In the last two years, only few airlines have been able to bring in new aircraft and upgrade their equipment due to the high interests paid on loans obtained from banks.

Stakeholders say double-digit interest rates on loans are hurting airlines’ profits, impeding their growth and fleet upgrade.

“Successful airline businesses can be built largely on loans in Nigeria. It’s just not been done before. The loans last just a few years. So, unless you don’t intend to succeed in the longer term, you take the knock while the assets pay for themselves and all your other costs,” an airline operator, who did not want his name mentioned, said.

“Your challenge is to manage the assets optimally, knowing that soon you’ll be unencumbered. The better you are at doing this, the more the banks will finance you. They aren’t the banks of yester years,” the operator noted.

According to him, people do not often invest only their cash in capital intensive businesses such as the airline business anywhere in the world, stressing the need to make credit cheaper for the sector.

“And if one actually does this, does that guarantee that the business will become successful? In any case, most, if not all domestic airlines still have to borrow from local banks. If they aren’t borrowing to finance aircraft acquisition, they are borrowing for working capital.
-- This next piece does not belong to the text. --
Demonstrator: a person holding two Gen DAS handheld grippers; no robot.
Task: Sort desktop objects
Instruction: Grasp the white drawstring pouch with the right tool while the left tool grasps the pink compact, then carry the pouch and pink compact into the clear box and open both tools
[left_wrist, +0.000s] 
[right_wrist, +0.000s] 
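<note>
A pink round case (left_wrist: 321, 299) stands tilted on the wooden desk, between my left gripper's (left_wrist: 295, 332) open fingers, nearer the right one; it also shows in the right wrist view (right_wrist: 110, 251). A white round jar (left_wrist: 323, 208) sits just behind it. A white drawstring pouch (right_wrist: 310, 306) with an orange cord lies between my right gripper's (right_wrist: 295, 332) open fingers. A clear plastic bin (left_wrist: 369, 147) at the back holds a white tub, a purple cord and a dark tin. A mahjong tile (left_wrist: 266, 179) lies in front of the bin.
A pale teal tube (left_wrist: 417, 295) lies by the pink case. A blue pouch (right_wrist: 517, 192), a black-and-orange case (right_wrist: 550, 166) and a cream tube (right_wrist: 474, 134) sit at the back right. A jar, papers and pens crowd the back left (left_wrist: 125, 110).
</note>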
Crazy interest payments will still squeeze everyone,” he further said.

BusinessDay’s findings show that legacy carriers across the world access loans at two to five percent interest rate, making it easy for them to pay back and operate profitably.

The repo rate (benchmark interest rate) in South Africa is 8.25 percent and 6.5 percent in India. It is 3.45 percent in China. Benchmark rate often follows inflationary trends in an economy, with nations with higher inflation seeing higher rates than those with lower cost of living.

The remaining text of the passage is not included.